The inclusion $\Bbb Z\to\Bbb Z[x]$ defines a morphism $\operatorname{Spec}(\Bbb Z[x])\to\operatorname{Spec}(\Bbb Z).$ Thus to figure out the primes of $\operatorname{Spec}(\Bbb Z[x]),$ we can simply determine all the fibres of this map. How do we compute the fibres of this map?

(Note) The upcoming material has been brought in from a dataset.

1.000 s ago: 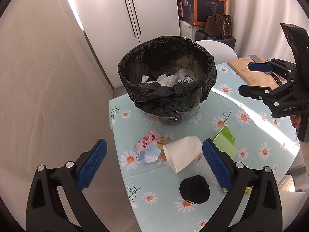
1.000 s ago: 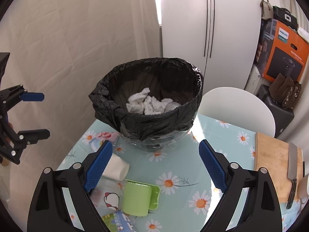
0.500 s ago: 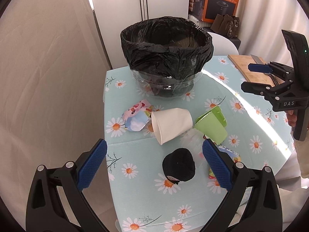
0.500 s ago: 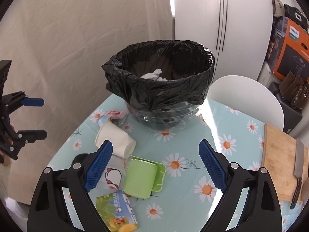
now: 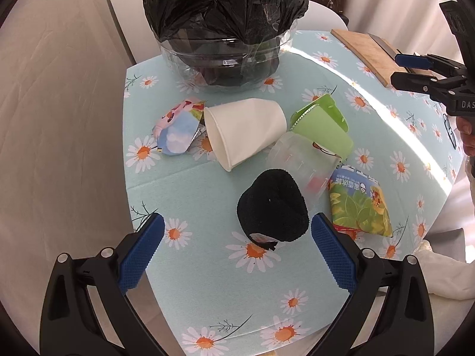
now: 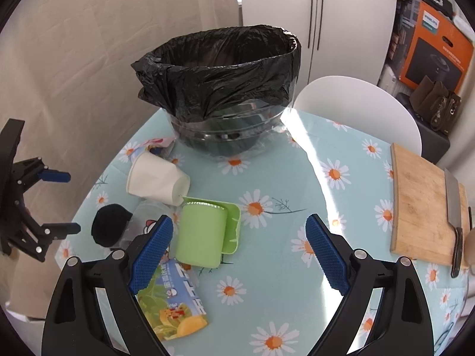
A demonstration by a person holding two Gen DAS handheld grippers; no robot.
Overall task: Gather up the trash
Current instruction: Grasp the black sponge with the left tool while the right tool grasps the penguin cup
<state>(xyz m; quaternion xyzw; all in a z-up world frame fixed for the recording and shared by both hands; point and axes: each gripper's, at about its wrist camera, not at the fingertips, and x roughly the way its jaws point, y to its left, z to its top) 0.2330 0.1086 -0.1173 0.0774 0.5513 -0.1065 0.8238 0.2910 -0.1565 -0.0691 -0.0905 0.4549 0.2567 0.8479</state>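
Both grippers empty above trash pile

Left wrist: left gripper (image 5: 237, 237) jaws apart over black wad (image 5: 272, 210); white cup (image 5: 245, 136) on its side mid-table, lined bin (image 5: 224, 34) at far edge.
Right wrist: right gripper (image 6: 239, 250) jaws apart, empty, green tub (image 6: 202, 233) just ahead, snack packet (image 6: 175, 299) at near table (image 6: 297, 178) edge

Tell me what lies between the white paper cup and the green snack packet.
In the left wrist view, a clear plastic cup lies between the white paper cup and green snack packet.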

For $\langle p\rangle\subseteq\Bbb Z$ a prime ideal, we pull back the morphism given above over the map $\operatorname{Spec}(\kappa(p))\to\operatorname{Spec}(\Bbb Z)$ induced by $\Bbb Z\to\Bbb Z_p/\frak{m_p}$ $=\kappa(p)$, where $\kappa(p)$ is the residue field of $p.$ The residue field $\kappa(0)=\Bbb Q$ and for all other primes $p$ we have $\kappa(p)=\Bbb F_p.$

The fibre over $\langle 0\rangle$ is thus $\operatorname{Spec}(\Bbb Q\otimes_{\Bbb Z}\Bbb Z[x])=\operatorname{Spec}(\Bbb Q[x])$ which is all irreducible polynomials over $\Bbb Q$ and the zero ideal. Similarly, the fibre over $\langle p\rangle$ is $\operatorname{Spec}(\Bbb F_p[x]),$ which is just the irreducible polynomials over $\Bbb F_p$ along with its zero ideal. (The zero ideals correspond to those in $\Bbb Z.$)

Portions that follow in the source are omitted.